20 Minutes with Peter Benson archive
Friday 29 January 2010
Woocarving tutor Peter Benson chats with us about what really inspires him in the world of carving
When did you start to carve?I drifted into it as a small boy. As a wartime kid and an evacuee, any toys I might have had were usually homemade. Someone gave me a penknife and it was well used producing bows and arrows, wooden guns and knives, airplanes, doodlebugs and so on. The first conscious woodcarving I made was a rather crude rearing horse, which I still have, done when I was around 12 or 13.

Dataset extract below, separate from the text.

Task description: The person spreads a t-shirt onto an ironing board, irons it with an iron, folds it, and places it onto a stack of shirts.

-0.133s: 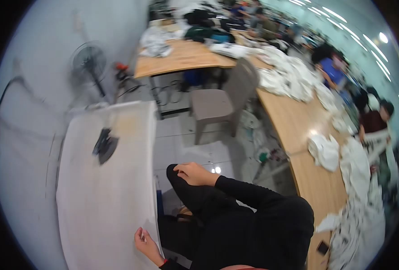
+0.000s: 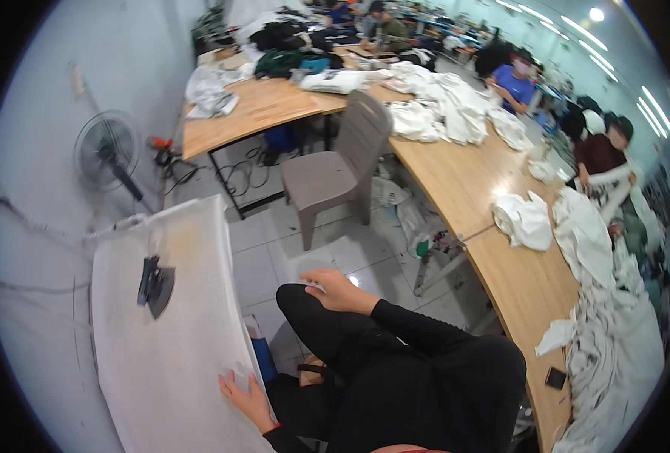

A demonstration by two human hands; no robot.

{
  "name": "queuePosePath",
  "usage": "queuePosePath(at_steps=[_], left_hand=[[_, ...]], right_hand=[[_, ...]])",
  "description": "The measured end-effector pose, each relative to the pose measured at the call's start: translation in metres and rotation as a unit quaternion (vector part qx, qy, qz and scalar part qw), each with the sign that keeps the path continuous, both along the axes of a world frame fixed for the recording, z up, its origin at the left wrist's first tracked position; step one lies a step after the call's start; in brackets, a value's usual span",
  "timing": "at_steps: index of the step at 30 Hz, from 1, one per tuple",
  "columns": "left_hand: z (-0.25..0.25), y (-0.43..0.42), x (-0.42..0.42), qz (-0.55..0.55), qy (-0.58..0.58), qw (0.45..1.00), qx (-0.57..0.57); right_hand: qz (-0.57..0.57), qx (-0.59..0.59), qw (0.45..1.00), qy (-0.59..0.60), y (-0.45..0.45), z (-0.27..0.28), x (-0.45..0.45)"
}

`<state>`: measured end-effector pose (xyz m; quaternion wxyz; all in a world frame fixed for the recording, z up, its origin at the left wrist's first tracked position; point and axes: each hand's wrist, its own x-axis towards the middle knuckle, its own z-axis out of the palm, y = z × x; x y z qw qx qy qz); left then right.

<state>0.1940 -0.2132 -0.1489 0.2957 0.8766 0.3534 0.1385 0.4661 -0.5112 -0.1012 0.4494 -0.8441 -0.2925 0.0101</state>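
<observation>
My left hand (image 2: 248, 400) lies on the near right edge of a white cloth-covered ironing table (image 2: 169, 362), palm down with its fingers spread. Nothing is in it. Over my bent knee, in black trousers (image 2: 312, 317), is my right hand (image 2: 339, 291), its fingers loosely stretched and holding nothing. A dark iron (image 2: 157, 287) rests farther up the white table, apart from both hands. A pale brown stain marks the cloth near it.
A grey plastic chair (image 2: 327, 177) stands ahead on the tiled floor. Wooden tables (image 2: 456, 177) carry white garments (image 2: 448, 109) and a phone (image 2: 555, 377). A fan (image 2: 107, 151) stands by the left wall. Other people, one in a blue shirt (image 2: 512, 84), sit beyond the tables.
The view has turned, so the fan, chair and tables sit farther left in it. My left hand's fingers have spread on the table. My right hand's fingers have lifted slightly from the knee.
</observation>
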Motion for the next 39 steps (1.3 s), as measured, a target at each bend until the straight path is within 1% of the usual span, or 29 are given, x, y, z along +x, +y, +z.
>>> queuePosePath(at_steps=[1, 2, 3, 4, 5, 7, 8, 9, 10, 11, 13, 15, 17, 19, 20, 23, 26, 29, 32, 34, 35, 37, 39], left_hand=[[-0.010, -0.034, 0.025, -0.012, 0.008, 0.998, 0.059], [-0.029, -0.057, 0.047, -0.006, 0.035, 0.996, 0.087], [-0.033, -0.060, 0.064, 0.006, 0.062, 0.988, 0.139], [-0.035, -0.059, 0.077, 0.019, 0.088, 0.977, 0.193], [-0.032, -0.061, 0.085, 0.022, 0.124, 0.972, 0.197], [-0.017, -0.057, 0.092, 0.029, 0.197, 0.957, 0.211], [-0.018, -0.054, 0.095, 0.033, 0.203, 0.952, 0.226], [-0.020, -0.047, 0.097, 0.039, 0.210, 0.946, 0.242], [-0.023, -0.049, 0.096, 0.043, 0.220, 0.941, 0.255], [-0.025, -0.048, 0.094, 0.044, 0.217, 0.940, 0.259], [-0.028, -0.046, 0.095, 0.045, 0.207, 0.940, 0.269], [-0.026, -0.048, 0.097, 0.051, 0.216, 0.936, 0.273], [-0.025, -0.047, 0.097, 0.054, 0.225, 0.933, 0.274], [-0.025, -0.046, 0.098, 0.059, 0.234, 0.932, 0.269], [-0.025, -0.045, 0.097, 0.055, 0.229, 0.933, 0.271], [-0.028, -0.043, 0.095, 0.053, 0.216, 0.936, 0.272], [-0.025, -0.042, 0.097, 0.052, 0.216, 0.937, 0.268], [-0.020, -0.044, 0.096, 0.051, 0.220, 0.939, 0.259], [-0.020, -0.043, 0.097, 0.053, 0.214, 0.940, 0.260], [-0.020, -0.042, 0.095, 0.050, 0.217, 0.940, 0.260], [-0.019, -0.042, 0.094, 0.050, 0.218, 0.940, 0.259], [-0.017, -0.042, 0.094, 0.046, 0.216, 0.940, 0.260], [-0.024, -0.039, 0.095, 0.059, 0.225, 0.935, 0.268]], right_hand=[[-0.044, 0.005, 0.999, -0.015, -0.037, 0.026, 0.004], [-0.094, 0.043, 0.994, -0.038, -0.055, 0.058, 0.009], [-0.138, 0.105, 0.983, -0.062, -0.055, 0.098, 0.013], [-0.165, 0.160, 0.966, -0.115, -0.057, 0.131, 0.016], [-0.190, 0.209, 0.944, -0.168, -0.061, 0.161, 0.019], [-0.176, 0.300, 0.872, -0.344, -0.066, 0.221, 0.015], [-0.158, 0.369, 0.802, -0.442, -0.066, 0.256, 0.007], [-0.099, 0.461, 0.669, -0.575, -0.064, 0.291, -0.005], [-0.058, 0.488, 0.536, -0.687, -0.062, 0.328, -0.019], [-0.082, 0.460, 0.472, -0.748, -0.055, 0.359, -0.034], [-0.035, 0.359, 0.511, -0.780, -0.069, 0.372, -0.070], [-0.124, 0.313, 0.483, -0.808, -0.068, 0.386, -0.082], [-0.147, 0.311, 0.439, -0.830, -0.063, 0.399, -0.091], [-0.099, 0.356, 0.380, -0.848, -0.056, 0.409, -0.094], [-0.168, 0.319, 0.359, -0.861, -0.061, 0.408, -0.096], [-0.145, 0.331, 0.345, -0.866, -0.062, 0.407, -0.101], [-0.154, 0.305, 0.360, -0.868, -0.066, 0.406, -0.104], [-0.141, 0.301, 0.368, -0.869, -0.067, 0.408, -0.106], [-0.239, 0.166, 0.418, -0.861, -0.087, 0.391, -0.117], [-0.015, 0.263, 0.472, -0.842, -0.100, 0.379, -0.111], [0.098, 0.303, 0.488, -0.813, -0.106, 0.377, -0.106], [-0.105, 0.341, 0.358, -0.863, -0.121, 0.373, -0.091], [-0.342, 0.283, 0.245, -0.862, -0.151, 0.361, -0.065]])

What made you continue carving?Like all young boys I was somewhat butterfly minded and drifted from one thing to another but by the age of 16 or 17, I realised that it was something I could do that no one else I knew could. It was still an on-off thing for many years until I was asked to run an Adult Education class in 1964. Once this class was established, I had little choice but to keep carving. I think teaching is the best thing for this sort of discipline. What keeps me going now is the search for perfection. I feel that I am learning more now than I have ever done. I firmly believe that there is no such thing as an expert carver as you never stop learning and hopefully improving. If you feel you know it all you might as well give up because you are going nowhere.
What is it that inspires you when you carve?The need to prove to myself that I can do it. I am very competitive, particularly versus myself. I need to achieve and need the proof that I have done so. I have dozens of carvings that I still want to do. The biggest inspiration is when one of my students produces a good piece and this really fires me to start something else. I have no desire to compete with them but seeing any really nice piece from whatever source renews my enthusiasm.
What projects are you currently working on?I think about ten pieces of varying urgency. My team are producing a 3ft wren for the National Memorial Arboretum, I have two Arab horses and a kingfisher under way as commissions, and four netsukes in different materials at various stages, and two relief carvings of a cheetah pursuing an antelope and the other of a young woman. These latter two get put to one side when something important or urgent turns up. They are just for pleasure and will be finished one day.
Which tool would you not be without and why?Probably a pencil! Otherwise I think I would put three tools equal first. A 1/4in No.9, a 5/16in No.54 x3, and a 1/4in No.39 V-tool. I find these the most versatile.
Which is your preferred style of carving and why?I love carving figures and animals in the round, and love relief for the challenge but I think my real passion is carving small: netsuke and other miniature carvings. I like being able to create life and action in miniature. I can let my imagination run wild and create my own little world in a small piece of exotic wood.
What do you think has been your biggest achievement?The most impressive and difficult was the 2.5-ton full-sized Polar Bear for the memorial at the National Memorial Arboretum. This was magic and changed so many lives. It also brought together the carving team that has continued to work for the Arboretum for the last 12 years. As a complete contrast, my best and most valued piece is a netsuke of an old man sleeping over his book, carved from an old snooker ball.
Whose work do you most admire?Great modern carvers like Ian Norbury, Chris Pye, Ray Gonzalez and Mike Painter have all had a tremendous influence over the years, as well as classical carvers like Grinling Gibbons and Tilman Riemenschneider. Stan Kimm has been someone to beat in miniature carving competitions for around 40 years.
I greatly admire the work of Fred Zavadil from Canada; his figure work is amazing. Lastly in the world of netsuke I would be delighted if I could carve like Sue Wraight in Australia or Clive Hallam in the UK. I have learnt so much from all of these people.